____ RECORD EXCERPTS

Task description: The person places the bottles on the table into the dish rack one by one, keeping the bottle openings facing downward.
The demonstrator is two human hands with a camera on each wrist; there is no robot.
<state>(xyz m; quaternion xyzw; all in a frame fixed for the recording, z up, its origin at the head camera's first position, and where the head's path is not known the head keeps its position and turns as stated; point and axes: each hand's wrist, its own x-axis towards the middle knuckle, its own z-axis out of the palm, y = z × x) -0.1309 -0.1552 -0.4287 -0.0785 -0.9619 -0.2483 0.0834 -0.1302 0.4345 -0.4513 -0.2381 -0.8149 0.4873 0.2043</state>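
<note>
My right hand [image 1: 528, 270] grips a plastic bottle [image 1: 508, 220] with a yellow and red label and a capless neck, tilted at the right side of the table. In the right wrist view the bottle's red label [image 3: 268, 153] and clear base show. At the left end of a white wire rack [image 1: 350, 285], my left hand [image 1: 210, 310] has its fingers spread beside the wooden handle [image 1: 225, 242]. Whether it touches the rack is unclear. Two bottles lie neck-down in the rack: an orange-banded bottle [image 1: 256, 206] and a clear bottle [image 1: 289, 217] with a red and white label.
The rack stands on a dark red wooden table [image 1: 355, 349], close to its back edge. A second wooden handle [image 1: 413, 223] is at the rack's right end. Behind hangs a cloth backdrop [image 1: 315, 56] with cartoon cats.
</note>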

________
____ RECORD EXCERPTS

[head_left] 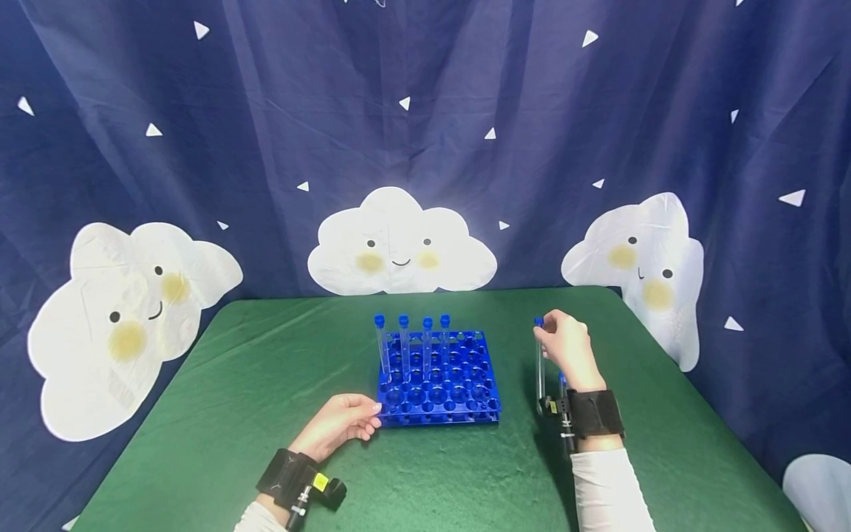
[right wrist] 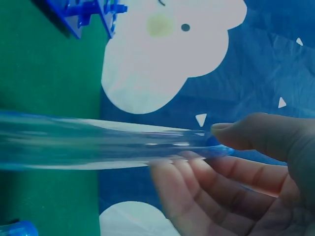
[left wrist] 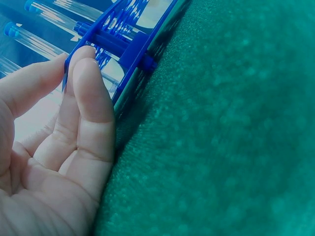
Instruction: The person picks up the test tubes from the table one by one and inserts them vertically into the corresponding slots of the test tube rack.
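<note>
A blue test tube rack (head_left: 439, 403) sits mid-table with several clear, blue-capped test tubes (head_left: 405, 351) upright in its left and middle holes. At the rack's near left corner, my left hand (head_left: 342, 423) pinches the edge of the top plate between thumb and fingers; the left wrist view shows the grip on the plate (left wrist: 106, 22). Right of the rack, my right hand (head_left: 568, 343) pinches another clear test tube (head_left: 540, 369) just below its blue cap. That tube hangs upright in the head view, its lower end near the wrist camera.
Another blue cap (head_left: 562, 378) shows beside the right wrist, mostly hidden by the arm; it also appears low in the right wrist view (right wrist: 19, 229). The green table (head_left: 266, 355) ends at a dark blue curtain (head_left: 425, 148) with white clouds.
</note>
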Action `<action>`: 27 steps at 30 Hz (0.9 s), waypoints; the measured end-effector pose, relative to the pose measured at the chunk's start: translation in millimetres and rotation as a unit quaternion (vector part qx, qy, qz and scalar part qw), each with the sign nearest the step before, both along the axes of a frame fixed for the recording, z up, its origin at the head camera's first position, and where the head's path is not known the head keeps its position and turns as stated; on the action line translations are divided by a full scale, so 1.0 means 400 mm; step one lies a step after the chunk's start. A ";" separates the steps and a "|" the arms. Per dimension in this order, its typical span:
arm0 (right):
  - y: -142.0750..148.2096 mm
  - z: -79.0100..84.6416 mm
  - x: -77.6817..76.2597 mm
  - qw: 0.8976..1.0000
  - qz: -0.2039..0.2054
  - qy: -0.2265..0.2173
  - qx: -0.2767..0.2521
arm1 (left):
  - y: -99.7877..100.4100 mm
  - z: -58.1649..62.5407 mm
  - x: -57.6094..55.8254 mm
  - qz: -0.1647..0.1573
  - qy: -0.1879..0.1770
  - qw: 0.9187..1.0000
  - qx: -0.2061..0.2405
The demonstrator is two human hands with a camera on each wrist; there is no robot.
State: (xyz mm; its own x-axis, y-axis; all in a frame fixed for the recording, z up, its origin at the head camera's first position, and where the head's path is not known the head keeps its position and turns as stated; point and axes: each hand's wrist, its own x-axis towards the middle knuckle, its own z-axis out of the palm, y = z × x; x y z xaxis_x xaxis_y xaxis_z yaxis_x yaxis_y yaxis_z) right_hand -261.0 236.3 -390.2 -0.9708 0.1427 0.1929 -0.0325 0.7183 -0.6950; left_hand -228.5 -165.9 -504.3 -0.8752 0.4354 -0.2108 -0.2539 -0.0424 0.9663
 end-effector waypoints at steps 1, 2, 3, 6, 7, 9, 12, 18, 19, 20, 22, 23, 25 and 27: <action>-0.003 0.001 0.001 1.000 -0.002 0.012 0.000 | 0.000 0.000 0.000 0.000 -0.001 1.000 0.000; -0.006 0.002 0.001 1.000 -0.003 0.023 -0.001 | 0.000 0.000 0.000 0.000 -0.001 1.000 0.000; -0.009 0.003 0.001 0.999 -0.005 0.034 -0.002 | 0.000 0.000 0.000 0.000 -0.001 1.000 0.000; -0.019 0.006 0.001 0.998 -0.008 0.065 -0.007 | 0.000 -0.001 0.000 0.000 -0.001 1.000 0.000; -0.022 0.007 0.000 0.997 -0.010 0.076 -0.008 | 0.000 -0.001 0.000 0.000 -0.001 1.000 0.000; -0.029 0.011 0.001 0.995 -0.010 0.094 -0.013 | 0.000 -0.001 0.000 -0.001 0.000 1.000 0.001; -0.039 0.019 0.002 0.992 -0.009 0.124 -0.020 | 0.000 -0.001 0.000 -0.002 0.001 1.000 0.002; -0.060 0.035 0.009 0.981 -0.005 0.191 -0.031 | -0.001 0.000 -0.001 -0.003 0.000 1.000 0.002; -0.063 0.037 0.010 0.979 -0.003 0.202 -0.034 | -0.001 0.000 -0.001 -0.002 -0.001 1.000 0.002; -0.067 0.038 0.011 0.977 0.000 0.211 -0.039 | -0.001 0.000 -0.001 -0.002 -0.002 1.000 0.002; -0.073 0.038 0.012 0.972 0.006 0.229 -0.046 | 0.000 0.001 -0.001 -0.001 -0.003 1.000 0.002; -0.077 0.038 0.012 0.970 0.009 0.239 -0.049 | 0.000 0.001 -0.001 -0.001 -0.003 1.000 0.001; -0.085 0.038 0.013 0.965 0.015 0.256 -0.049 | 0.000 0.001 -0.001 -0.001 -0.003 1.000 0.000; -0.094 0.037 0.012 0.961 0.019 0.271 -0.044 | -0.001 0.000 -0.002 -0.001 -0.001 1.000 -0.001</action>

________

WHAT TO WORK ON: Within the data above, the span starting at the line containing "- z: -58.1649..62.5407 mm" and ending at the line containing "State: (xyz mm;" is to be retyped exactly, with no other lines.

EXERCISE RESPONSE:
  - z: -58.1649..62.5407 mm
  - x: -57.6094..55.8254 mm
  - qz: -0.1647..0.1573
  - qy: -0.1879..0.1770
  - qw: 0.9187..1.0000
  - qx: -0.2061..0.2405
The demonstrator is two human hands with a camera on each wrist; there is no robot.
State: (xyz mm; its own x-axis, y-axis; all in a frame fixed for the recording, z up, its origin at the head camera's first position, and where the head's path is not known the head keeps its position and turns as stated; point and axes: each hand's wrist, its own x-axis towards the middle knuckle, its own z-axis out of the palm, y = z × x; x y z xaxis_x xaxis_y xaxis_z yaxis_x yaxis_y yaxis_z) right_hand -261.0 236.3 -390.2 -0.9708 0.1427 0.1929 -0.0325 0.7183 -0.6950; left_hand -228.5 -165.9 -504.3 -0.8752 0.4354 -0.2108 -0.2539 -0.0424 0.9663

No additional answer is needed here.